**WHAT YOU NEED TO DO**
Copy exactly the lines of the data below that run from the line holding "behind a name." through the line holding "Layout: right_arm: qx", both ends included.

**MATERIAL PROVIDED**
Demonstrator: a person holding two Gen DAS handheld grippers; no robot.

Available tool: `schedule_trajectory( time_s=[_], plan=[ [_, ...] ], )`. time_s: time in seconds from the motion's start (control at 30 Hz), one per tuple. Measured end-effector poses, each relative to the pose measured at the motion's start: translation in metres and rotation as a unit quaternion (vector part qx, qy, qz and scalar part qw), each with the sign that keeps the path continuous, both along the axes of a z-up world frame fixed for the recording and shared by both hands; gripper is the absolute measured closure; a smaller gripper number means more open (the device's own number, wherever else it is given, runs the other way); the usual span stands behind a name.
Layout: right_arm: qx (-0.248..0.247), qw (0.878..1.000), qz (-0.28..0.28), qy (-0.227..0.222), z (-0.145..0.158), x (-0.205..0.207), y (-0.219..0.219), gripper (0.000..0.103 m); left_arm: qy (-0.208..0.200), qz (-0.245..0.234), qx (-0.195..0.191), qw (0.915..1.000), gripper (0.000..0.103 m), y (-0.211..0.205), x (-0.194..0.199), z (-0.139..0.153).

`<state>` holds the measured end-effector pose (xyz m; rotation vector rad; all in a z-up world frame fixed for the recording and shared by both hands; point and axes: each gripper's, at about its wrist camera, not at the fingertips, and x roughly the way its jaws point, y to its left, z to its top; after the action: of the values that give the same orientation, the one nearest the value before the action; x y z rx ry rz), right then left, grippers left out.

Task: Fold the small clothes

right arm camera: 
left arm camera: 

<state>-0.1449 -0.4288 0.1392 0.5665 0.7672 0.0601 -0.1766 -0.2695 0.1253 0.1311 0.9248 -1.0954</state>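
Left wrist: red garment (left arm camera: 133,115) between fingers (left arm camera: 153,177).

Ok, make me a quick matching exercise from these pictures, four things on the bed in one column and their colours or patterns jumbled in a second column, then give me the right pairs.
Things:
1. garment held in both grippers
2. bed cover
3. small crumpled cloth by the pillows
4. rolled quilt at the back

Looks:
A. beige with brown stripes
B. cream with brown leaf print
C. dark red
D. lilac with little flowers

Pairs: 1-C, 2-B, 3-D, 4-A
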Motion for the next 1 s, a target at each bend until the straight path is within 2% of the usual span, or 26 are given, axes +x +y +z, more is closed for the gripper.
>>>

**SOLUTION TO THIS EXERCISE**
Available tool: `schedule_trajectory( time_s=[_], plan=[ [_, ...] ], )`. time_s: time in seconds from the motion's start (control at 30 Hz), one per tuple. Measured end-effector poses, each relative to the pose measured at the motion's start: translation in metres and rotation as a unit quaternion (vector part qx, qy, qz and scalar part qw), each with the sign that keeps the path continuous, both along the axes of a z-up world frame fixed for the recording and shared by both hands; gripper is the absolute measured closure; a smaller gripper number means more open (the device's own number, wherever else it is given, runs the other way); the usual span stands behind a name.
Layout: right_arm: qx (-0.248..0.247), qw (0.878..1.000), qz (-0.28..0.28), qy (-0.227..0.222), z (-0.145..0.158), x (-0.205..0.207), y (-0.219..0.219), gripper (0.000..0.103 m); left_arm: qy (-0.208..0.200), qz (-0.245..0.234), qx (-0.195..0.191), qw (0.915..1.000), gripper (0.000..0.103 m), y (-0.211..0.205), x (-0.194..0.199), z (-0.139..0.153).

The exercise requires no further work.